• [EXERCISE DETAILS]: Reproduce each line from the first in the data through the line that contains "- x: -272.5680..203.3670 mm" exactly; give nothing else.

• [EXERCISE DATA]:

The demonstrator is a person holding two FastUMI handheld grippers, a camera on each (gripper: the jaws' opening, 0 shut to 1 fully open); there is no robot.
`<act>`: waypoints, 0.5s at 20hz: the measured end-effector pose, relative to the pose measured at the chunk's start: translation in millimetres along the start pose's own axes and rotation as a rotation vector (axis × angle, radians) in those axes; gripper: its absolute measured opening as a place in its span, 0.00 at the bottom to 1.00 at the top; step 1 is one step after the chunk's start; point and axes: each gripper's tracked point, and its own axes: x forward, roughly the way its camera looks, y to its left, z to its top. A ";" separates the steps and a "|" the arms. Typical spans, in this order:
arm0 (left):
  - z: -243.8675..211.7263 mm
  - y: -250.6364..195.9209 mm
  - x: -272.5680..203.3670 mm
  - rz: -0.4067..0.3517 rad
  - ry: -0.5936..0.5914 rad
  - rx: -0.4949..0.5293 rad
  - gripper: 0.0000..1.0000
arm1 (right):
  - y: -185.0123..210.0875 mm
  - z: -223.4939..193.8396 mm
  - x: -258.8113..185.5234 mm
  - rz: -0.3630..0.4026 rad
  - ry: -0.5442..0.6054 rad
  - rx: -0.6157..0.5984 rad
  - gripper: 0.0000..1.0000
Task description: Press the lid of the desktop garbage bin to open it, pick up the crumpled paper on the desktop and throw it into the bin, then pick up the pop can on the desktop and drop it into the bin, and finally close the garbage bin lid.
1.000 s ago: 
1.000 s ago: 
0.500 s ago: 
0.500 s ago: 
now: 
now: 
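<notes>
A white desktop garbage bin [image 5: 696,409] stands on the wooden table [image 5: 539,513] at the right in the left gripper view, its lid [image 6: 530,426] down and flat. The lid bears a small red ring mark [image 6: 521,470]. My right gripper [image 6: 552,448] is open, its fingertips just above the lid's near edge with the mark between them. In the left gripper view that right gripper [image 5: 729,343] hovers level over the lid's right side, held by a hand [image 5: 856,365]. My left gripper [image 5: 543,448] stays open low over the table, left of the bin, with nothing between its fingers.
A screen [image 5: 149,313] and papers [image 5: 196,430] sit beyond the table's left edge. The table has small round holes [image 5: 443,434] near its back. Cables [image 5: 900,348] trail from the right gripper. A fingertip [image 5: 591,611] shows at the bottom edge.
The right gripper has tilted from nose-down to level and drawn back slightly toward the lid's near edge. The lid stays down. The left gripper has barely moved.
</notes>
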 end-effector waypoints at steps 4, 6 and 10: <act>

• [RESPONSE BELOW]:
The demonstrator is a person holding two FastUMI handheld grippers, a camera on each (gripper: the jaws' opening, 0 shut to 1 fully open); there is no robot.
`<act>`: waypoints, 0.5s at 20hz: the measured end-effector pose, relative to the pose measured at the chunk's start: translation in millimetres along the start pose's own axes and rotation as a rotation vector (axis × angle, radians) in those axes; gripper: its absolute measured opening as a place in its span, 0.00 at the bottom to 1.00 at the top; step 1 is one step after the chunk's start; point and axes: each gripper's tracked point, and its own axes: x forward, roughly the way its camera looks, y to its left, z to its top. A ";" separates the steps and a "|" the arms. Typical spans, in this order:
arm0 (left):
  - z: -243.8675..211.7263 mm
  - y: -250.6364..195.9209 mm
  - x: -272.5680..203.3670 mm

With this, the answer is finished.